WHAT YOU NEED TO DO
Set the listing down unchanged, minus every embedded image.

SUPPLIED MATERIAL
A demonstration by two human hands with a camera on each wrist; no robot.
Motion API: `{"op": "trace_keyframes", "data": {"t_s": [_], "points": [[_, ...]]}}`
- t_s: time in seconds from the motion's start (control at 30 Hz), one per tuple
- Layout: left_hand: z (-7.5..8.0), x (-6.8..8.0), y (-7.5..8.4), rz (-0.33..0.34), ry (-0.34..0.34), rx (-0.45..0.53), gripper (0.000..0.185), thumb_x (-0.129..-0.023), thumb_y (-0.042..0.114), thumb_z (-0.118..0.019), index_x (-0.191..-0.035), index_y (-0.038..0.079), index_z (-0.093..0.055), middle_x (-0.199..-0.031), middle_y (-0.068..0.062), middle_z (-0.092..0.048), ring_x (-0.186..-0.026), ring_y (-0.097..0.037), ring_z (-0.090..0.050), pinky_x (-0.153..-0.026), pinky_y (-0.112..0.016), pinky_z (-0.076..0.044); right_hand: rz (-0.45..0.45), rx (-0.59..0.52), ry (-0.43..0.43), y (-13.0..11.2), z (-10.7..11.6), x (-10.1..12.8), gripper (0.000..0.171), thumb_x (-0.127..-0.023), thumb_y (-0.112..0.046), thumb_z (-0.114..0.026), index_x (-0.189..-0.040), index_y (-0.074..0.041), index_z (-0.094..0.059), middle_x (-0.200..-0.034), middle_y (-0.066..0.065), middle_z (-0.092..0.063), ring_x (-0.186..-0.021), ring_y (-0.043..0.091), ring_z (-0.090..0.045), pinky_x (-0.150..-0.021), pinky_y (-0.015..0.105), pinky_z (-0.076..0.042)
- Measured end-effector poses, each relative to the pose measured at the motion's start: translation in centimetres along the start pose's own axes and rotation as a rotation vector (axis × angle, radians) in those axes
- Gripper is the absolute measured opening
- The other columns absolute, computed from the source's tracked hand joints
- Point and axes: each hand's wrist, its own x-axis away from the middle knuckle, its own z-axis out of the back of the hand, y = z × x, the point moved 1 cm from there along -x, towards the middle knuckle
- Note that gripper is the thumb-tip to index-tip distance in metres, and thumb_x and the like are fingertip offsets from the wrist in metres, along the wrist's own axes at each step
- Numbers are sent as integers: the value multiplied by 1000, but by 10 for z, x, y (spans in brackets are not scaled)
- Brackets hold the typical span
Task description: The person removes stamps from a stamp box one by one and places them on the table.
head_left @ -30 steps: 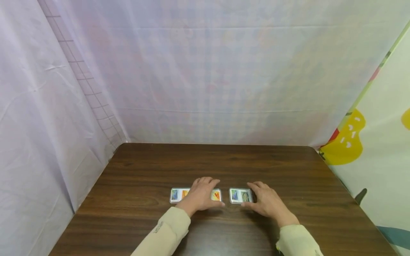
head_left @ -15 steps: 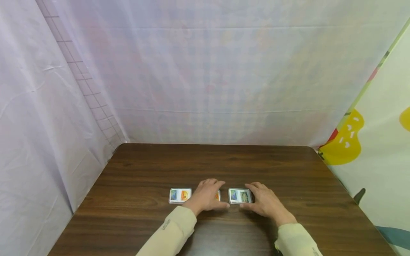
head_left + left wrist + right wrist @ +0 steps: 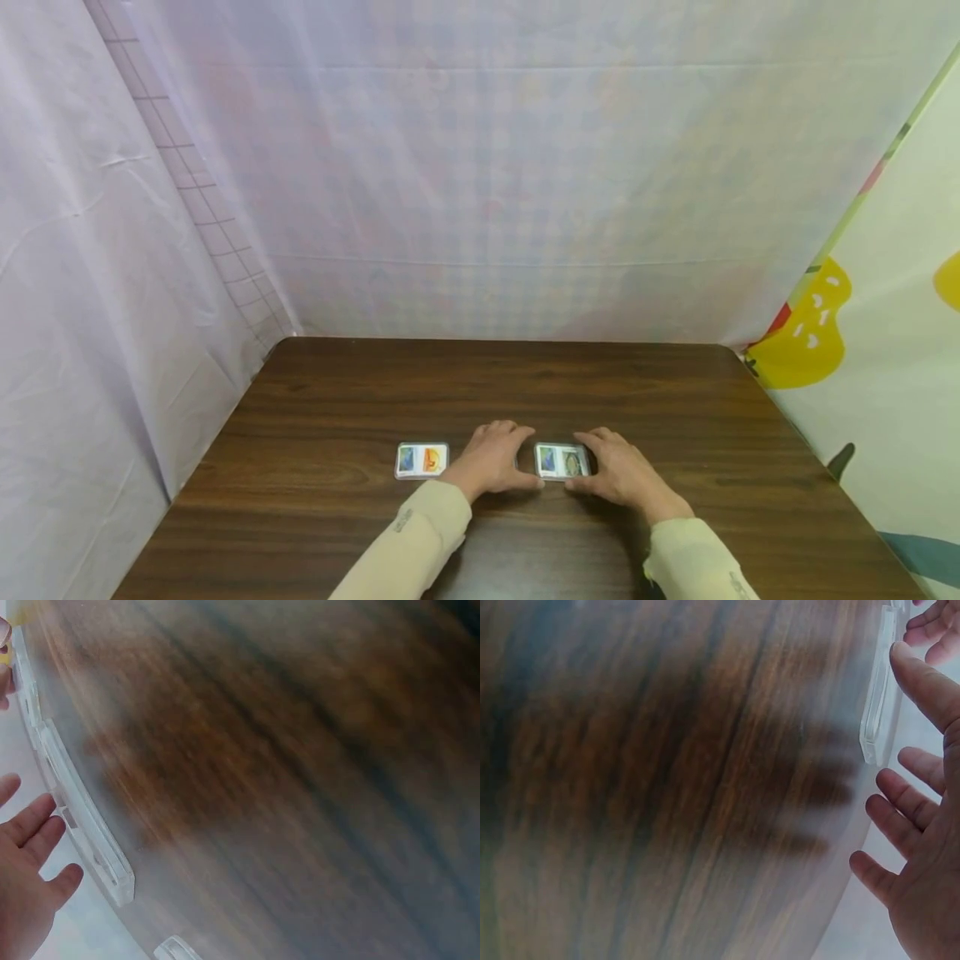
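Flat clear cases with printed cards lie in a row on the table. The left case (image 3: 422,460) shows a landscape picture and an orange one. My left hand (image 3: 491,458) covers most of the middle case (image 3: 90,817), its thumb and index finger spread towards the left end of the right case (image 3: 551,461). My right hand (image 3: 626,473) is at the other end of that case, index finger by its far edge and thumb by its near edge. In the right wrist view, the thumb (image 3: 922,679) overlaps the case and the other fingers are spread. Neither hand is visibly gripping.
The brown wood-grain table (image 3: 480,383) has rounded far corners. A pale checked curtain (image 3: 487,167) hangs behind it, a white cloth (image 3: 90,292) on the left, and a cloth with a yellow fruit print (image 3: 806,333) on the right.
My left hand has slid right over the middle case, uncovering the left case and hiding nearly all of the middle one. The right hand and the right case have hardly moved.
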Motion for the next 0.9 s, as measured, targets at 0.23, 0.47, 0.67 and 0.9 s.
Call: {"op": "trace_keyframes", "data": {"t_s": [0.23,0.47,0.67,0.9], "points": [[-4,-4,0,28,-19,-18,85,-78,62,-74,-146,20,-48,-143,-6,-49,-136,-24,-40,-115,-45,-23,-16,-5,-19,-1,-1,-1,81,-74,-45,-84,-137,-2,-55,-132,18,-55,-118,40,-53,-96,58,-44],[-5,-7,1,30,-29,-25,82,-79,61,-74,-146,20,-49,-141,-5,-49,-135,-24,-40,-115,-46,-23,2,10,-18,-4,-2,-4,79,-74,-43,-85,-135,-2,-57,-129,17,-56,-116,37,-54,-94,58,-44],[-7,-10,2,5,-21,-67,81,-79,61,-74,-144,19,-51,-137,-5,-50,-132,-23,-42,-115,-47,-23,31,28,-6,-6,-3,-7,77,-73,-41,-85,-133,-1,-58,-127,16,-57,-114,36,-55,-91,59,-45],[-8,-13,3,9,-19,-92,78,-78,62,-74,-142,21,-54,-133,-3,-50,-129,-22,-42,-114,-48,-24,26,10,-22,-6,-5,-8,73,-75,-37,-85,-133,1,-59,-126,15,-57,-114,34,-54,-93,59,-43]]}}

EXERCISE OUTPUT
A demonstration by two human hands with a camera on each wrist; no robot.
Motion API: `{"op": "trace_keyframes", "data": {"t_s": [_], "points": [[_, ...]]}}`
- t_s: time in seconds from the motion's start (control at 30 Hz), one per tuple
- Layout: left_hand: z (-7.5..8.0), x (-6.8..8.0), y (-7.5..8.4), rz (-0.33..0.34), ry (-0.34..0.34), rx (-0.45..0.53), gripper (0.000..0.185), thumb_x (-0.129..-0.023), thumb_y (-0.042..0.114), thumb_z (-0.118..0.019), index_x (-0.191..-0.035), index_y (-0.038..0.079), index_z (-0.093..0.055), middle_x (-0.199..-0.031), middle_y (-0.068..0.062), middle_z (-0.092..0.048), ring_x (-0.186..-0.026), ring_y (-0.097..0.037), ring_z (-0.090..0.050), pinky_x (-0.153..-0.026), pinky_y (-0.112..0.016), pinky_z (-0.076..0.044); right_hand: rz (-0.45..0.45), rx (-0.59..0.52), ry (-0.43..0.43), y (-13.0..11.2), z (-10.7..11.6), x (-10.1..12.8), gripper (0.000..0.171), thumb_x (-0.127..-0.023), thumb_y (-0.112..0.046), thumb_z (-0.114..0.026), index_x (-0.189..-0.040), index_y (-0.074..0.041), index_z (-0.094..0.059), middle_x (-0.200..-0.034), middle_y (-0.066..0.065), middle_z (-0.092..0.063), ring_x (-0.186..-0.021), ring_y (-0.043..0.091), ring_z (-0.090..0.045), pinky_x (-0.150..-0.021), pinky_y (-0.015..0.105), pinky_z (-0.076..0.042)
- Measured end-effector poses, each relative to the pose measured at the motion's start: translation in centimetres along the start pose's own axes and rotation as a rotation vector (axis × angle, radians) in those axes
- Gripper is the absolute measured opening
- The other columns absolute, computed from the source's tracked hand joints
- Point and axes: each hand's wrist, its own x-axis away from the middle knuckle, its own z-axis out of the back of the hand, y = z × x, the point moved 1 cm from there along -x, towards the middle knuckle
- Note that gripper is the thumb-tip to index-tip distance in metres, and thumb_x and the like are fingertip offsets from the wrist in metres, along the wrist's own axes at each step
- Numbers are sent as integers: the value multiplied by 1000, but by 10 for z, x, y (spans in brackets are not scaled)
- Brackets hold the typical span
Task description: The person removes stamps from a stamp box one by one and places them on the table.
head_left @ -30 steps: 
head_left @ -15 steps: 
head_left + left wrist + right wrist @ +0 steps: 
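Flat clear cases with printed cards lie in a row on the table. The left case (image 3: 422,460) shows a landscape picture and an orange one. My left hand (image 3: 491,458) covers most of the middle case (image 3: 90,817), its thumb and index finger spread towards the left end of the right case (image 3: 551,461). My right hand (image 3: 626,473) is at the other end of that case, index finger by its far edge and thumb by its near edge. In the right wrist view, the thumb (image 3: 922,679) overlaps the case and the other fingers are spread. Neither hand is visibly gripping.
The brown wood-grain table (image 3: 480,383) has rounded far corners. A pale checked curtain (image 3: 487,167) hangs behind it, a white cloth (image 3: 90,292) on the left, and a cloth with a yellow fruit print (image 3: 806,333) on the right.
My left hand has slid right over the middle case, uncovering the left case and hiding nearly all of the middle one. The right hand and the right case have hardly moved.
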Motion for the next 0.9 s, as measured, targets at 0.23, 0.47, 0.67 and 0.9 s.
Call: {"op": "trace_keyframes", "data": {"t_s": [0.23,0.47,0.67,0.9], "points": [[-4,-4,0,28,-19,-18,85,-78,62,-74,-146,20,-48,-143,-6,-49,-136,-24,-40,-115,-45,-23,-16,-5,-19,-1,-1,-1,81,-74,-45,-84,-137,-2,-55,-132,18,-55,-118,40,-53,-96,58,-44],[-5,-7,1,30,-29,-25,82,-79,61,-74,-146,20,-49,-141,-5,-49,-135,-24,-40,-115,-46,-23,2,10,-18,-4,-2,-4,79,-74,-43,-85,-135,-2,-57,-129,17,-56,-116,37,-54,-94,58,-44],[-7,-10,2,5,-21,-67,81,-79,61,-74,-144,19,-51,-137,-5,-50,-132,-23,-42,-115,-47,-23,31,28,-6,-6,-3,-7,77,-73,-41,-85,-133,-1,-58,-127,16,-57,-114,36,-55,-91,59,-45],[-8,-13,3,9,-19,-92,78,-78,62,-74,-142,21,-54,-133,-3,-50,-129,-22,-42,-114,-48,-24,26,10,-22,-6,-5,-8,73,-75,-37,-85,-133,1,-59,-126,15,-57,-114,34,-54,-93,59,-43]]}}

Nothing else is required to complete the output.